So trans women aren’t female…. Well that a load of shit.
Nope, transwomen are male (sex), y chromosome and all. Gender identity, hormones + surgery doesn’t change that.
That’s ignorant and hurtful
It’s biology, it’s not there to harm you, unlike gender.
By that logic transmen are okay in your “female” only safe places but not transwomen…. Do you not see how ridiculous that is!
Transmen are affected by female socialization, and female body issues, and are targets of misogyny up until the point of passing. if they want to be included in female spaces they should be allowed, if they don’t, they don’t have to.
Sex based oppression exists, we should be allowed to have separate spaces to discuss those issues that affect all females, regardless of gender identity.
I agree and a transwoman is no less a female than you. In fact in a way they are more so being as they have to fight for there right to be seen as female and weren’t born into it. I’m tired of people excluding others based on there own beliefs and then turning around and making it seem as if the excluded party is the one causing the issue.
Males are not females and they will never be.
Women are allowed to have spaces to themselves.
Would people stop with the transwomen are more women than women bullshit, yet another go-to insult when they cannot respond effectively to an argument?
It’s nauseating, false, and beyond offensive that you would try to wrest from my hands the girlhood and womanhood I’ve suffered since the day my parents got the ultrasound and it was discovered I had a vulva.

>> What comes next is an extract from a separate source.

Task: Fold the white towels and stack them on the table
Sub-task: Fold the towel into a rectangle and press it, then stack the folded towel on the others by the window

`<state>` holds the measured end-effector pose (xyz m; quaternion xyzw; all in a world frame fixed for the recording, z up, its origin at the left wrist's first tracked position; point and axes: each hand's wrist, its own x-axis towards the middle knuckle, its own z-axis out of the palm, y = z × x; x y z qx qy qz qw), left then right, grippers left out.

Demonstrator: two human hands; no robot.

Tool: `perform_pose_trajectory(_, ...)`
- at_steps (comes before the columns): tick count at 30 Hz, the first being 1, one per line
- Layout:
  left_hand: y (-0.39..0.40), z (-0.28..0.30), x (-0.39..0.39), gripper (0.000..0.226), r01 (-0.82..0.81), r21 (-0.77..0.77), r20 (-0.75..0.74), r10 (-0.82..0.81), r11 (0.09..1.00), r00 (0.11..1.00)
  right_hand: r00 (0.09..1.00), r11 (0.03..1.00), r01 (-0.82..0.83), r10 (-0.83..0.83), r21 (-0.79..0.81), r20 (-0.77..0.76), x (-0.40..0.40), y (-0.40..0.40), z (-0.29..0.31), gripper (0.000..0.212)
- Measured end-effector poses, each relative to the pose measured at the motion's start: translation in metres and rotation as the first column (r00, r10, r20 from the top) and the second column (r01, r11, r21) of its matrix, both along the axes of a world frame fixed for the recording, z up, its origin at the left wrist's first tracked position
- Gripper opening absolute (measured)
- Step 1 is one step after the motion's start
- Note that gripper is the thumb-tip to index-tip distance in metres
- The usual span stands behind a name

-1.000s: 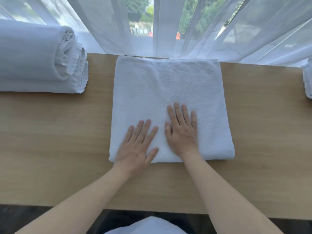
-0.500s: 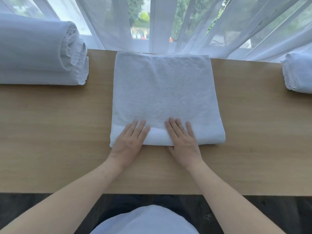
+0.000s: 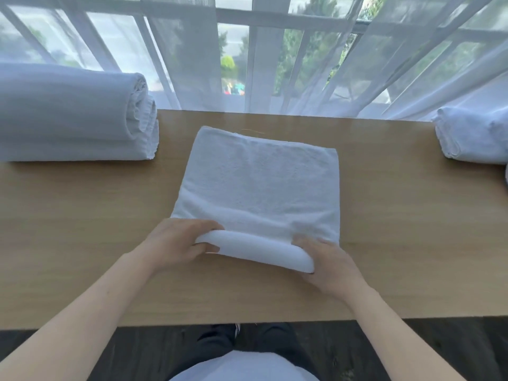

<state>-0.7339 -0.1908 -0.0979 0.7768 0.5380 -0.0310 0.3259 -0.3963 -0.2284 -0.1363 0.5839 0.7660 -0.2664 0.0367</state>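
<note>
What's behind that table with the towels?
Behind the table, sheer white curtains hang over a window with white bars; trees show through, blurred. What lies below the sill is hidden.

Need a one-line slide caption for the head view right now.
Both hands, left hand and right hand, grip the near rolled edge of the white towel on the wooden table.

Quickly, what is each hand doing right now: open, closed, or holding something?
Left hand: holds the rolled near edge of the white towel.
Right hand: holds the same roll at its other end.
</note>
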Motion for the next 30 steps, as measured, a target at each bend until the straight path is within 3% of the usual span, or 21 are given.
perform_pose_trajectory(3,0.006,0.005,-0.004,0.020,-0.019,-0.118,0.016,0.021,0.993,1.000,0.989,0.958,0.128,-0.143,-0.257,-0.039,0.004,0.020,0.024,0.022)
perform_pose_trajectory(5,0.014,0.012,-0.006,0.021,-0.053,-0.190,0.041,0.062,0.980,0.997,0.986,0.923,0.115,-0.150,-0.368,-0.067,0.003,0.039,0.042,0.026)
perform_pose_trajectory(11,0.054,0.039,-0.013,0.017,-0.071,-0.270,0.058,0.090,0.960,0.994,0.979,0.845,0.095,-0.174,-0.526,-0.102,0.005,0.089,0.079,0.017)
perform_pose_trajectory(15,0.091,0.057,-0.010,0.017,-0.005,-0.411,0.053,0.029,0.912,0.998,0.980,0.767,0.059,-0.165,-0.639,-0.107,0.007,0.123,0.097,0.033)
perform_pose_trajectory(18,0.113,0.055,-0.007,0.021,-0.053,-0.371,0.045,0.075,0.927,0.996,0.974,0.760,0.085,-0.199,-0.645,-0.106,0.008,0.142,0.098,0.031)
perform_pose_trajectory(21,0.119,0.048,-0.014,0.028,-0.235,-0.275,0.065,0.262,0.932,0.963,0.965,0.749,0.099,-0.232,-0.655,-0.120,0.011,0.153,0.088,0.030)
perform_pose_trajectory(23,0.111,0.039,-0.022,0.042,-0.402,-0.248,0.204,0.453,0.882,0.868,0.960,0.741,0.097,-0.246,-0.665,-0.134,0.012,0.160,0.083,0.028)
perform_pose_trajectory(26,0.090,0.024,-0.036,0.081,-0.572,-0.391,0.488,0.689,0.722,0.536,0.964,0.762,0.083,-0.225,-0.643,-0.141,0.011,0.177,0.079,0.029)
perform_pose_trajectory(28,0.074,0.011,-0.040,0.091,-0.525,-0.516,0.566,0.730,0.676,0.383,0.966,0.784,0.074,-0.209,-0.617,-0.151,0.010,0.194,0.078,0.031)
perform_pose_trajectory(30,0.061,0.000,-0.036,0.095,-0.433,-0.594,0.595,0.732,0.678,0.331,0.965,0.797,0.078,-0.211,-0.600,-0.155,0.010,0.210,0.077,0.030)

My asshole is more capable of critical thinking and logical deductions than these folks.
I don’t always reblog these kind of debates because I know it can be triggering for my more sensitive followers, but this is actually a discussion I’ve brought up on a facebook group I’m a part of for feminism, as a transgendered person.
Community spaces are important. They are very, very, VERY important and I would argue that the lack of community inclusion is an extremely legitimate issue and a big factor for ongoing dysphoria for even those post-transition (aside from societal factors, of course). Communities wherein both biologically female and female identifying people can gather together, share their lived experiences, and feel unity with one another is such a massive part of our mental health and in gathering strength together against one oppressive force. If there were a group of biological males I could sit with that would welcome me as though I was entirely and irrevocably on the same level as them, that would arguably bring down my dysphoria greatly and make me feel more wanted and in place in the world.
However, spaces for only afab people also need to exist. There is a specific type of lived experience that comes with that, that is unique to them. This is also similar to how we need trans only spaces. We need spaces that are only for lots of people, only for jewish, only for those with disabilities, only for intersex people, only for people of specific ethnicity, only for lesbians, only for gays. We need these spaces that are, technically, “exclusionary” to exist, because these are all groups of people with lived experiences that are very specific to them. I have multiple types of chronic illness and it mirrors many symptoms of cancer, but I do not have cancer, and I would not go into a group for people who only have cancer talking about how similar I am to them and how we have the same issues to a tee– we don’t. But, I would go to a group for people who simply face chronic illness in general, where people with disability similar to mine as well as people with cancer can go, and that would be really helpful to me because I could connect with lots of types of people and find unity on a broader spectrum as well.
Biological women wanting their own space is not an attack on us. I’d love to also be in a group for biological women but, hey, if they find me too trans for that and aren’t comfortable with someone like me there, that is their right. This is not a hindrance on the progression of equality and equity, this is a measure taken to help ensure that groups of people can connect with people of the same lived experience. If you can agree that a ciswoman doesn’t know what its like to be a transwoman and the plight that you face, then you should also realize that similarly you don’t know the lived experience of a ciswoman.
I understand the hostility though, I really do. There are so, so many people that are just flatly transphobic and terrible about these things, and there REALLY IS such a HUGE lack of community spaces as well that I do think we are in dire need of. We DO need those spaces where ciswomen and transwomen alike can get together and share experiences, unity, comfort, solidarity. I understand when there is such a lack of that, how being reminded that there are people that don’t want you in these groups that you so desperately want/need to be involved in, hurts. It hurts a lot. But they need that, just like we need trans only spaces. We need our own spaces, for our own specific lived experiences, just as much as we need communal spaces.